• **WORK INSTRUCTION**: Your task is to count the lines of the records that contain "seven". Answer with the number and nothing else.

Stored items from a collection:
------------------------------------

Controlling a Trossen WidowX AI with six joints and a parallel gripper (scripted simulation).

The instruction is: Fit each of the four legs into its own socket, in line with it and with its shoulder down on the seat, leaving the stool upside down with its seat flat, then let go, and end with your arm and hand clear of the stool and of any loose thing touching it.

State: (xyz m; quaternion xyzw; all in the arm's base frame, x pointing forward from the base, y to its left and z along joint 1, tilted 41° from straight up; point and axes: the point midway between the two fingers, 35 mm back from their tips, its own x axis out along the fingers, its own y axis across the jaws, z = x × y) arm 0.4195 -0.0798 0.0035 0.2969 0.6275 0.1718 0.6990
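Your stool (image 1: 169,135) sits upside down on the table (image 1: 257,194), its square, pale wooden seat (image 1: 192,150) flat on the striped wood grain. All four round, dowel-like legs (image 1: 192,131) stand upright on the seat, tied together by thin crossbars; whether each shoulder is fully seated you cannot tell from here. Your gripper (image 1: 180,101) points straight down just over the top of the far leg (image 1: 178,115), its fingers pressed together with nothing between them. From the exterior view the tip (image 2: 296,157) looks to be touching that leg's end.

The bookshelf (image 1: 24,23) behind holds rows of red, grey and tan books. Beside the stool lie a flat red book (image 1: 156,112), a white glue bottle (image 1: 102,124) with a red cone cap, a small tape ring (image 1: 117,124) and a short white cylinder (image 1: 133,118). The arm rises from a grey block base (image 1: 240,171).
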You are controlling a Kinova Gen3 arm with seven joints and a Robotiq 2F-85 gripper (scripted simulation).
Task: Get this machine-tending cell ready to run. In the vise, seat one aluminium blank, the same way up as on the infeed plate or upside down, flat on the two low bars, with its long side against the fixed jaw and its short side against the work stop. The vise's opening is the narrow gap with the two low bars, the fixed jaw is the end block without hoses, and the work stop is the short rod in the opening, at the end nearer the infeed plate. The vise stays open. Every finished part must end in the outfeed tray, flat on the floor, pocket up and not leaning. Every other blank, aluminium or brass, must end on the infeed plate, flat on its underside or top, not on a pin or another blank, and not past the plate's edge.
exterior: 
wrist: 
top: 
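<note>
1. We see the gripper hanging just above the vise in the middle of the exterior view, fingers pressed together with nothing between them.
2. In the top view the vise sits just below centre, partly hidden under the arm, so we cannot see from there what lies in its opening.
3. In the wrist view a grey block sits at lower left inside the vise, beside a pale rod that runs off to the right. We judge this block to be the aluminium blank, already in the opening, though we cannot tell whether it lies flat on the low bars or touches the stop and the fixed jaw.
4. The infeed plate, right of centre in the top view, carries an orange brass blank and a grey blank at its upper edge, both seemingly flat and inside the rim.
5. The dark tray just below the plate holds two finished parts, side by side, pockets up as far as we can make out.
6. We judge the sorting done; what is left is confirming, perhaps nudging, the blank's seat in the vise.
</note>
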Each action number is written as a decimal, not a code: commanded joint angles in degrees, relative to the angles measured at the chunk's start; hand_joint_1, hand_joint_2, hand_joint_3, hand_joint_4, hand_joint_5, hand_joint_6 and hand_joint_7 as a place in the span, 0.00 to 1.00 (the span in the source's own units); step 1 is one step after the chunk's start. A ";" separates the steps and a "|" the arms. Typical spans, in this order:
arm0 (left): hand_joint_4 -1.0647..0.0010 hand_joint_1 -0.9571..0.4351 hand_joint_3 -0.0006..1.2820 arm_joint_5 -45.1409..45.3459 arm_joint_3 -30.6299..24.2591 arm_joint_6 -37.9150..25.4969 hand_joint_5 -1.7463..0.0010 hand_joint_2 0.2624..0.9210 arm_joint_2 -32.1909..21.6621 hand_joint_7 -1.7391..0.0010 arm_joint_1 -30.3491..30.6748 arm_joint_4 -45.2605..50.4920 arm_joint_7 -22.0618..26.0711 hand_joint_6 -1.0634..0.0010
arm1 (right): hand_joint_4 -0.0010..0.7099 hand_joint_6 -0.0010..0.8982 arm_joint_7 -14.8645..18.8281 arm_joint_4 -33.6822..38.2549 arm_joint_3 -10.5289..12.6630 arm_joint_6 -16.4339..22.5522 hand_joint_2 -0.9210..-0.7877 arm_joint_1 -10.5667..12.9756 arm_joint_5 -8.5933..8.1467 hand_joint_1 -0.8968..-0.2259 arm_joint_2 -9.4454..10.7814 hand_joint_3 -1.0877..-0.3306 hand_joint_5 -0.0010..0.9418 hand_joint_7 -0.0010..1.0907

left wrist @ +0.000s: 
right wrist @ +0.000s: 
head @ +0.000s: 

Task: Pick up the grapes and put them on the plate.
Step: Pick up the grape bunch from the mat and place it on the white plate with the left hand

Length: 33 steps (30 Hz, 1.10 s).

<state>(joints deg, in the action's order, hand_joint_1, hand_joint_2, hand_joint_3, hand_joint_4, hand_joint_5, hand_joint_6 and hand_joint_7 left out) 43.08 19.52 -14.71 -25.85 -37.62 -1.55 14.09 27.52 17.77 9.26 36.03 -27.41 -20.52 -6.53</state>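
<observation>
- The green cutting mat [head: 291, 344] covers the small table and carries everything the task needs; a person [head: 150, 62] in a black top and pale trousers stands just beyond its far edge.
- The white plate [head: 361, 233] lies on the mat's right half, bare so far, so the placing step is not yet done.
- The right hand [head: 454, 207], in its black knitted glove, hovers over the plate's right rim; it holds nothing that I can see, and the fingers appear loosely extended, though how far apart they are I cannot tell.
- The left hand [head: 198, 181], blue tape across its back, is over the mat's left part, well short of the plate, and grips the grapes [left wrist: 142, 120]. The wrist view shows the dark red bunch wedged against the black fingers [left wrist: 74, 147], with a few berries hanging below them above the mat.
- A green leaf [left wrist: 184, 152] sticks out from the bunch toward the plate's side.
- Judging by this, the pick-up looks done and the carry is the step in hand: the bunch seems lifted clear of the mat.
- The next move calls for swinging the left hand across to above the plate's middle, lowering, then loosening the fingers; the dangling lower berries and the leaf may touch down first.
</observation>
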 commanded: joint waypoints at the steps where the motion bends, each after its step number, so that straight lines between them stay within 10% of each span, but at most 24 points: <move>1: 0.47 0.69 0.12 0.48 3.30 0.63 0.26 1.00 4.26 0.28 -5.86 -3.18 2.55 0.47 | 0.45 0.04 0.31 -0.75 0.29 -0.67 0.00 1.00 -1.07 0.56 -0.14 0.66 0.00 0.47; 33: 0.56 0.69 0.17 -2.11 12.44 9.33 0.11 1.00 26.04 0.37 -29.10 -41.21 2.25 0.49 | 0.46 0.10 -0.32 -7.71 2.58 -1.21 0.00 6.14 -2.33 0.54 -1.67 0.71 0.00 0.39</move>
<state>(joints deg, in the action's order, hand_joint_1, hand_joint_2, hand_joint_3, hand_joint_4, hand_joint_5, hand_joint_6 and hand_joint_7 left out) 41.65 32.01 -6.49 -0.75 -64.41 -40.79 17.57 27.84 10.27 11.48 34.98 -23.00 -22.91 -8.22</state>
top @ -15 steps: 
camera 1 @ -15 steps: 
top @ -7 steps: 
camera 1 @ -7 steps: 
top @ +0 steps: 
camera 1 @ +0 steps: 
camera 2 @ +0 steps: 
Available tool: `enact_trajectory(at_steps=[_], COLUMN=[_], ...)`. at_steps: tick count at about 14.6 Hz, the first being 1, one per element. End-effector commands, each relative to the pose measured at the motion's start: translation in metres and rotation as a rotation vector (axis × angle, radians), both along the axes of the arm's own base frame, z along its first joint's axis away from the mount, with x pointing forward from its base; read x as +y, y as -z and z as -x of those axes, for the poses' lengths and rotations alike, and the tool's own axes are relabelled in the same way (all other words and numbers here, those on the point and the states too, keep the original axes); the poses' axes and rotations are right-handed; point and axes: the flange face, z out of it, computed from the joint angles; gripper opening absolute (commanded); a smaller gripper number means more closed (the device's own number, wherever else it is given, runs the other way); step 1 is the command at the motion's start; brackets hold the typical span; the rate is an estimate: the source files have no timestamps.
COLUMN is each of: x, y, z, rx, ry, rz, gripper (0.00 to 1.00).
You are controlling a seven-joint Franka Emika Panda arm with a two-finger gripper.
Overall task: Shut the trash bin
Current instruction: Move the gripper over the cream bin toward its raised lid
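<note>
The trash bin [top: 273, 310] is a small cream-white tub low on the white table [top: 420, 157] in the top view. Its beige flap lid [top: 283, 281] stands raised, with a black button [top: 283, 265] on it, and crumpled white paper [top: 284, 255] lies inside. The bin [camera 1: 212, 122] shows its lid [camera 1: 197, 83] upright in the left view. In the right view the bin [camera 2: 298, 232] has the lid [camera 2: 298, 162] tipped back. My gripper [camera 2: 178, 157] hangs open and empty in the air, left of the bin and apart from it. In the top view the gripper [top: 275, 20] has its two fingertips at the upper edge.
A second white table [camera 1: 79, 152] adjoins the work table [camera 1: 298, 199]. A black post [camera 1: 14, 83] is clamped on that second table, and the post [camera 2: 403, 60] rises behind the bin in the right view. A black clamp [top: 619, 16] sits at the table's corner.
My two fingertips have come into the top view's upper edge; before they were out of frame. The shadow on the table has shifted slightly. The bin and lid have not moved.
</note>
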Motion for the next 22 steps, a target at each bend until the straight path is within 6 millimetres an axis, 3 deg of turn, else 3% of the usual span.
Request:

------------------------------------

• **EXERCISE SOLUTION**: 2